The Attorney General’s Office further contends that Section 3 of DOMA unlawfully requires Massachusetts to disregard valid marriages in its implementation of federally funded programs. The complaint focuses specifically on two programs, MassHealth and veterans’ cemeteries.
“It is unconstitutional for the federal government to discriminate, as it does because of DOMA’s restrictive definition of marriage. It is also unconstitutional for the federal government to decide who is married and to create a system of first- and second-class marriages. The federal government cannot require states, such as Massachusetts, to further the discrimination through federal programs, either. The time has come for this injustice to end.”

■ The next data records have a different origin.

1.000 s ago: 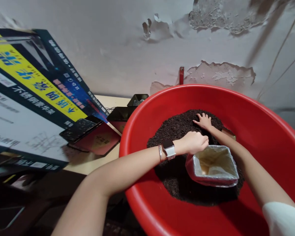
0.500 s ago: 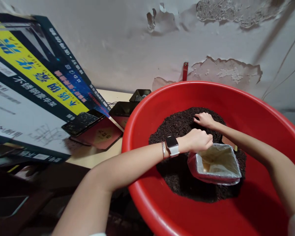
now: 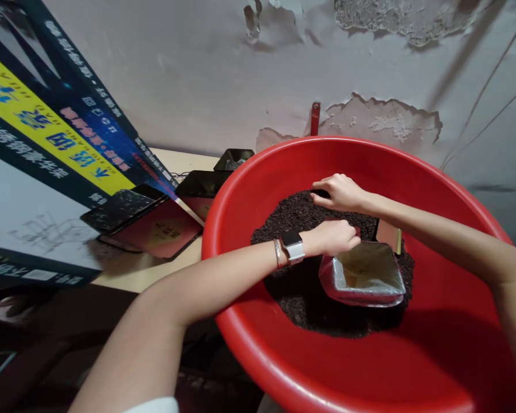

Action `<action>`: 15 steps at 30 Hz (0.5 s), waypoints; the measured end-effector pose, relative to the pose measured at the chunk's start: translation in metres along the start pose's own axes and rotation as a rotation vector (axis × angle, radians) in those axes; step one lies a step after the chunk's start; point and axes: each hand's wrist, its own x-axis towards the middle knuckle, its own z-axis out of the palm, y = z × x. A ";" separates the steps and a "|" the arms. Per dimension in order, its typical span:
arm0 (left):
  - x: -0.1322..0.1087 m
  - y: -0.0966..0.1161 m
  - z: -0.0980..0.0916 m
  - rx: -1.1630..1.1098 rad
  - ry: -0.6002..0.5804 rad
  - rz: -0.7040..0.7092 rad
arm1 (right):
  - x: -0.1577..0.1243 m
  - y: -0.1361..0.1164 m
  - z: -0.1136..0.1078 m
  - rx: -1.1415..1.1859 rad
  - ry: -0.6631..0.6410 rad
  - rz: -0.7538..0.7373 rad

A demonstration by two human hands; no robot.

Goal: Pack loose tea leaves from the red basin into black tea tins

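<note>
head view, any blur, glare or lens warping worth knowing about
Head view: the wide lens bows the red basin rim and stretches the printed box at left; box lettering is soft, the foil-lined bag sharp; sheen on the basin wall, no harsh glare; lower-left corner lies in deep shadow.

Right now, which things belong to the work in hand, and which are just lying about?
In use: left hand gripping the rim of the open bag; right hand cupped on the dark granules; red basin holding both.
Lying about: printed carton, dark red boxes and black tins on the table at the left.
</note>
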 end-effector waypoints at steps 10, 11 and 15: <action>0.005 -0.005 0.000 0.038 0.006 -0.017 | -0.078 -0.003 -0.058 0.016 0.157 0.041; 0.005 -0.008 0.001 -0.002 0.012 -0.037 | -0.087 -0.005 -0.055 0.026 0.156 0.039; 0.009 -0.023 0.006 -0.204 0.040 -0.213 | -0.118 -0.017 -0.030 0.069 0.121 -0.004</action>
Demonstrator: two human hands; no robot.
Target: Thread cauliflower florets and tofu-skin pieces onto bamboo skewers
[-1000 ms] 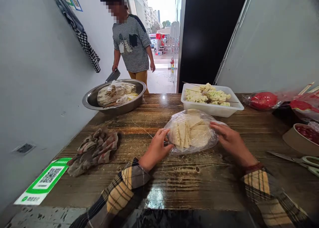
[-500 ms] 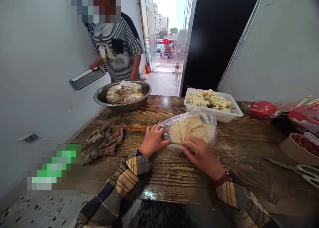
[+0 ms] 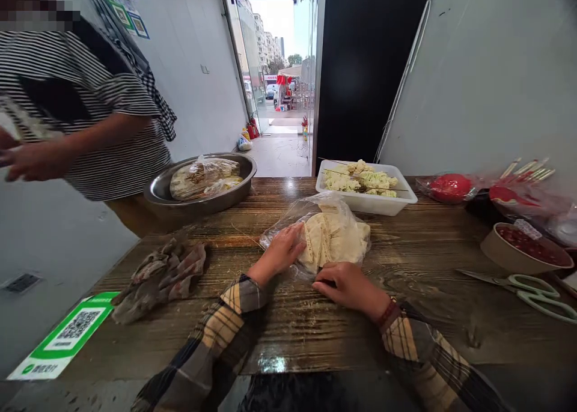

The complaint specifically highlights two programs in Massachusetts that are impacted by DOMA. The two programs are MassHealth, the Commonwealth’s Medicaid program which offers healthcare coverage to low- and moderate-income residents of Massachusetts, and the burial of Massachusetts veterans and their spouses at cemeteries owned and operated by the Massachusetts Department of Veterans’ Services (DVS).
The Attorney General’s Office is seeking an order that the federal government be prohibited from enforcing Section 3 of DOMA against Massachusetts. Additionally, it seeks a declaration that Section 3 of DOMA, as applied to Massachusetts as well as MassHealth and DVS, is unconstitutional.
DOMA was enacted in 1996 in anticipation of the possibility that Hawaii might license marriages between same-sex couples. Prior to the enactment of DOMA, the federal government honored the marriages recognized by the states for the purposes of any federal program or statute. Section 3 of DOMA created, for the first time, a federal definition of marriage and, with it, a federal limitation on marriage.
In 2004, following the Massachusetts Supreme Judicial Court’s decision in Goodridge v. Department of Public Health, Massachusetts became the first state to license marriages between individuals in same-sex relationships. Since May 2004, more than 16,000 same-sex couples have been married in Massachusetts.
Currently, six states – Massachusetts, Connecticut, Iowa, Vermont, Maine and New Hampshire – permit, or will soon permit, qualified, committed same-sex couples to obtain marriage licenses. In addition, California continues to honor the marriage licenses that were extended to over 18,000 same-sex couples prior to the passage of Proposition 8. Two other states, New York and Rhode Island, as well as the District of Columbia honor marriages between same-sex couples that are celebrated in Massachusetts. Seven states – California, Nevada, Hawaii, New Jersey, Washington, Wisconsin and Oregon – recognize domestic partnerships or civil unions between same-sex couples. Twenty-nine other states have enacted what are commonly called mini-DOMAs, which ban marriage between couples of the same sex.
This matter is being handled by Maura T. Healey, Chief of Attorney General’s Civil Rights Division, and Assistant Attorney General Jonathan B. Miller, also of Attorney General Coakley’s Civil Rights Division.